Provided material:
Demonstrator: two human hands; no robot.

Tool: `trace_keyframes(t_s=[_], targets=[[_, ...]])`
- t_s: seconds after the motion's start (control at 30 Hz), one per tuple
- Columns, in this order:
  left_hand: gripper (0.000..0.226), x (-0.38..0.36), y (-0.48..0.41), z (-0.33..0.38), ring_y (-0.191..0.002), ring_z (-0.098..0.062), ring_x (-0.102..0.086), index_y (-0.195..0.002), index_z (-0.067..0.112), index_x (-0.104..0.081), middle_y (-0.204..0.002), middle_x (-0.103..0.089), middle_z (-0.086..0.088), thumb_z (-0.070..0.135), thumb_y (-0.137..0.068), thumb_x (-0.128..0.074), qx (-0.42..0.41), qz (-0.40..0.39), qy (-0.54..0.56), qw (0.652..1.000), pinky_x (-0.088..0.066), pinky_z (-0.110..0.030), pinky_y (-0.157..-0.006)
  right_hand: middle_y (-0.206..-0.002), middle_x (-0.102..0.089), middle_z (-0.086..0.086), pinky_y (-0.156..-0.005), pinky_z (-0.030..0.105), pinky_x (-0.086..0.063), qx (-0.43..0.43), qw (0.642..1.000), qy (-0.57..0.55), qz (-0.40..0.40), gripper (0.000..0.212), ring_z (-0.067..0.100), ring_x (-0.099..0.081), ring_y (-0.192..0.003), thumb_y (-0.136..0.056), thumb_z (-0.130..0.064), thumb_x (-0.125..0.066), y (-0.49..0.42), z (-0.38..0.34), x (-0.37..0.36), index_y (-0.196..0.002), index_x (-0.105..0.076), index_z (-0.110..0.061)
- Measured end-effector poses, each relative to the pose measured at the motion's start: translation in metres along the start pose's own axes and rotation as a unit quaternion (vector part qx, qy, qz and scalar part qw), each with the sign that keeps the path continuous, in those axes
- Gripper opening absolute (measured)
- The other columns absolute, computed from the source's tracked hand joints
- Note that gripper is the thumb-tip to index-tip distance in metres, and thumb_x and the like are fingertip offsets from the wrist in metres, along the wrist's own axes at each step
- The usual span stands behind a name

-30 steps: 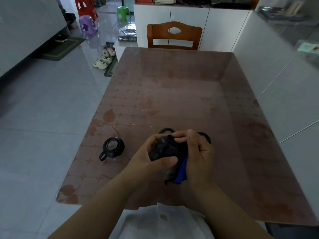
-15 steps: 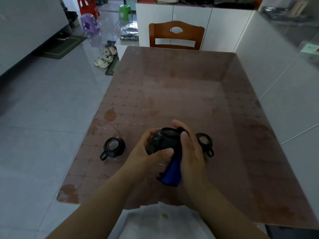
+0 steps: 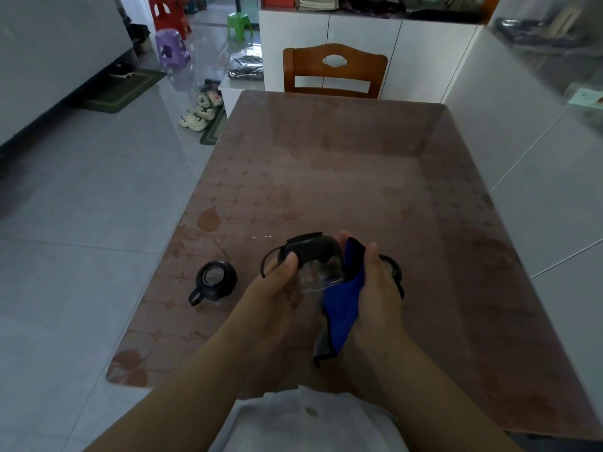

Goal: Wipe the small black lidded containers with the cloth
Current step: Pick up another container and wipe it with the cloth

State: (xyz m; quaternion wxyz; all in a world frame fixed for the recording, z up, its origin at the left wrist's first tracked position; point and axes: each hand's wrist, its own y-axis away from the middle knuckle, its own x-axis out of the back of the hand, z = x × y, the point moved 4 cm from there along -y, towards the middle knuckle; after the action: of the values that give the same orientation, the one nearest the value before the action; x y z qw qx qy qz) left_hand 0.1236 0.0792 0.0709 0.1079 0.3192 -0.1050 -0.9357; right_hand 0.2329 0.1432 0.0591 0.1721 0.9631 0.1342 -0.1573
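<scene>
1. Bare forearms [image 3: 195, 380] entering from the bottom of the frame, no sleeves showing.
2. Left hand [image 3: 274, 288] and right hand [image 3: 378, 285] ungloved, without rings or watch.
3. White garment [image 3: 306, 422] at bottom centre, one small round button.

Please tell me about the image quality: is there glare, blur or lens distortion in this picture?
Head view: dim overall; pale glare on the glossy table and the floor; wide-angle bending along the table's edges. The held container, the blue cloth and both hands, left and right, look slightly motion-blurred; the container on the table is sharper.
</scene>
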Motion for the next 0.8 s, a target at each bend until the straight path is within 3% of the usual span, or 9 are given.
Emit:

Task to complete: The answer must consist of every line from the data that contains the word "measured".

Result of this task:
- Measured end-effector poses, each relative to the pose measured at the motion's start: translation in metres along the start pose's own axes and rotation as a unit quaternion (vector part qx, qy, qz and scalar part qw), each with the sign that keeps the path continuous, in those axes
- Gripper opening absolute (measured)

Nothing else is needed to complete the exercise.